Soulignons également l’excellence de l’étude quant à l’importance d’un encadrement social afin de prévenir la délinquance chez les jeunes, et afin de promouvoir leur réinsertion suite à toute période de détention. Encore une fois, citons une étude utile qui a paru par la suite, à savoir Prisoner Reentry and Crime in America, sous la direction de Jeremy Travis et Christy Visher, Cambridge University Press : Cambridge, 2005, notamment le chapitre 7, « Communities and Reentry : Concentrated Reentry Cycling », sous la plume des professeurs T.R. Clear, E. Waring et K. Scully, aux pages 179-208.

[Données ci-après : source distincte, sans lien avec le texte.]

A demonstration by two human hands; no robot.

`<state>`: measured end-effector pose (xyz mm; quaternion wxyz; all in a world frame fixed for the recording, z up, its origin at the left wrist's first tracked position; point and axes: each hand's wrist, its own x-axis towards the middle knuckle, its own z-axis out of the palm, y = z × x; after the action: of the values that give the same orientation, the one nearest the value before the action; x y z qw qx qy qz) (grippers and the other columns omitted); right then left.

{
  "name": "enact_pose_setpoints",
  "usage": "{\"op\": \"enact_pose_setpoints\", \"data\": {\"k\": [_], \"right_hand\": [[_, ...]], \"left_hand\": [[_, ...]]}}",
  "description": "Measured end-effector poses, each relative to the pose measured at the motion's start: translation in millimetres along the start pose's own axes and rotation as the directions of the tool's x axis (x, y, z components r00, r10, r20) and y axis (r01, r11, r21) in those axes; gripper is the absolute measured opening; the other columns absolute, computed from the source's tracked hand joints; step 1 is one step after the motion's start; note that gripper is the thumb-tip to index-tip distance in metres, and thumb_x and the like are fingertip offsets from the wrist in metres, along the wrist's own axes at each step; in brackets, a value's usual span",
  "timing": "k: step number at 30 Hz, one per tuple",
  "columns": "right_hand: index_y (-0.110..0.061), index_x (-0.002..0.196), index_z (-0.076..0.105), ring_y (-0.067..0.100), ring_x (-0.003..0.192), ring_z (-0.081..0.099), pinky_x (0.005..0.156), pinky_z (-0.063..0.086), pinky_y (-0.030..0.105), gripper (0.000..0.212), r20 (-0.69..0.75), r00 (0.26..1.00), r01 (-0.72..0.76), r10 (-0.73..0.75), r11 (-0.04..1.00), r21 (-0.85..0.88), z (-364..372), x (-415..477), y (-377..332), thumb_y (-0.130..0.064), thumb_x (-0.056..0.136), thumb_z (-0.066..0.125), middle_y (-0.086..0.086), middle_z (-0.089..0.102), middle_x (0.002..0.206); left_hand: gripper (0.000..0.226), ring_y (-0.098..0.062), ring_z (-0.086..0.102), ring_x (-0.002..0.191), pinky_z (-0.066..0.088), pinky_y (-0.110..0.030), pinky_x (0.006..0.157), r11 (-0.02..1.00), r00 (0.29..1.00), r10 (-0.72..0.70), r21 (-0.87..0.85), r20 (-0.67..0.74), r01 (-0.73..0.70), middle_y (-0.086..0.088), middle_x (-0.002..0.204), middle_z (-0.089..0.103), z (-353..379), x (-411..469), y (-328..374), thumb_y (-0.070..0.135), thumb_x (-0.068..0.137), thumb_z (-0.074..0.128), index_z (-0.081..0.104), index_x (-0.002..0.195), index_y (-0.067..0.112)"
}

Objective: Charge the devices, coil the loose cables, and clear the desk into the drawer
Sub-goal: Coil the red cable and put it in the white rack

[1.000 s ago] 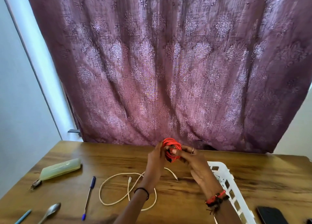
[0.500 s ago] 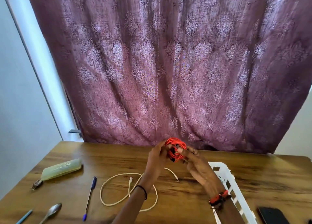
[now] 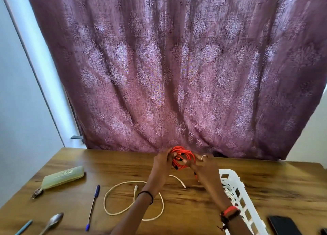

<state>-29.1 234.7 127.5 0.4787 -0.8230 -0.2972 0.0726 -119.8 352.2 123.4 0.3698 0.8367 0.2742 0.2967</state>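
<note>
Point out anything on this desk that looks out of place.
The spoon at the near left edge is odd: cutlery beside the blue pen. The white cable lies loose, uncoiled; left hand and right hand hold the red cable.

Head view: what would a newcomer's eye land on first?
The bright red cable, wound into a coil, is held above the middle of the desk by the left hand and the right hand. Behind it, a large patterned purple curtain fills the upper picture. A loose white cable sprawls on the desk below the hands.
</note>
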Motion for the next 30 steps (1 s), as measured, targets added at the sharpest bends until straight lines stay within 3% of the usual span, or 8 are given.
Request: {"op": "enact_pose_setpoints", "data": {"k": [2,4,6,8,12,16,18,30], "right_hand": [[-0.020,0.125,0.058,0.023,0.092,0.057,0.087,0.049,0.037,0.058,-0.105,0.983,0.132,-0.151,0.977,-0.168,3,-2,-3,-0.025,0.072,0.079,0.009,0.049,0.111],[-0.013,0.117,0.063,0.024,0.082,0.061,0.080,0.053,0.038,0.049,-0.145,0.937,0.284,-0.317,0.936,-0.206,9,-8,-7,-0.011,0.071,0.079,0.015,0.052,0.109],[-0.008,0.098,0.068,0.013,0.078,0.060,0.074,0.050,0.025,0.035,-0.143,0.856,0.436,-0.496,0.843,-0.315,14,-11,-5,-0.003,0.065,0.080,0.016,0.057,0.095],[-0.010,0.088,0.070,0.011,0.074,0.057,0.070,0.044,0.017,0.034,-0.081,0.835,0.486,-0.545,0.798,-0.356,13,-12,-8,-0.002,0.058,0.084,0.011,0.057,0.085],[-0.015,0.078,0.071,0.017,0.058,0.066,0.047,0.050,0.023,0.034,0.032,0.904,0.373,-0.426,0.751,-0.544,11,-16,-18,-0.015,0.049,0.090,0.004,0.064,0.087],[-0.013,0.113,0.062,0.023,0.101,0.063,0.080,0.051,0.033,0.026,0.116,0.952,0.286,-0.285,0.680,-0.675,7,-21,-34,-0.012,0.087,0.059,0.004,0.051,0.131],[-0.010,0.119,0.057,0.025,0.113,0.057,0.088,0.046,0.034,0.028,0.153,0.958,0.279,-0.243,0.668,-0.690,5,-21,-36,-0.012,0.093,0.047,0.005,0.044,0.139],[-0.007,0.121,0.051,0.030,0.110,0.058,0.085,0.046,0.034,0.029,0.250,0.966,0.230,-0.073,0.686,-0.691,10,-6,-18,-0.017,0.095,0.045,0.012,0.058,0.120]], "left_hand": [[0.025,-0.033,0.064,0.092,0.045,-0.036,0.076,0.998,1.000,0.020,0.064,0.000,-0.020,-0.017,0.101,0.067,3,0,-3,0.013,0.096,0.046,0.058,0.116,0.003],[0.028,-0.032,0.065,0.093,0.043,-0.031,0.074,0.994,0.999,0.043,0.105,-0.015,-0.042,-0.017,0.104,0.067,4,0,-4,0.010,0.096,0.045,0.055,0.121,0.004],[0.028,-0.031,0.065,0.094,0.041,-0.026,0.072,0.992,0.998,0.052,0.119,-0.032,-0.048,-0.015,0.105,0.067,4,1,-4,0.009,0.096,0.044,0.056,0.121,0.005],[0.027,-0.031,0.064,0.094,0.040,-0.024,0.072,0.990,0.998,0.060,0.131,-0.036,-0.055,-0.016,0.106,0.067,6,2,-3,0.011,0.097,0.043,0.056,0.119,0.004],[0.028,-0.035,0.059,0.101,0.037,-0.027,0.077,0.981,0.996,0.085,0.174,-0.020,-0.080,-0.021,0.113,0.062,8,1,2,0.009,0.097,0.041,0.053,0.121,0.000],[0.029,-0.038,0.058,0.103,0.039,-0.034,0.083,0.982,0.996,0.090,0.165,-0.009,-0.088,-0.022,0.113,0.061,11,0,3,0.004,0.094,0.042,0.054,0.120,-0.001],[0.028,-0.038,0.059,0.100,0.039,-0.033,0.079,0.981,0.994,0.108,0.163,-0.010,-0.105,-0.023,0.109,0.063,13,-1,2,0.003,0.093,0.042,0.055,0.117,-0.002],[0.025,-0.034,0.063,0.084,0.036,-0.031,0.066,0.991,0.997,0.074,0.113,0.034,-0.077,-0.019,0.091,0.069,24,-9,-8,0.014,0.098,0.042,0.063,0.101,-0.002]]}}
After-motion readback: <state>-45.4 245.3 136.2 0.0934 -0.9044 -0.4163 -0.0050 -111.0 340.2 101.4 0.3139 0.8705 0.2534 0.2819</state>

Au demeurant, les professeurs Ezell et Cohen ont signé un livre qui contient une foule de renseignements utiles pour ceux qui s’évertuent à bien comprendre la question du passage aux actes et de la renonciation de tels gestes lorsqu’il s’agit d’infractions.
GILLES RENAUD
Ontario Court of Justice |
1 Voir aussi notre texte, Principes de la détermination de la peine, Les Éditions Yvon Blais : Cowansville, 2004, aux pages 17-21.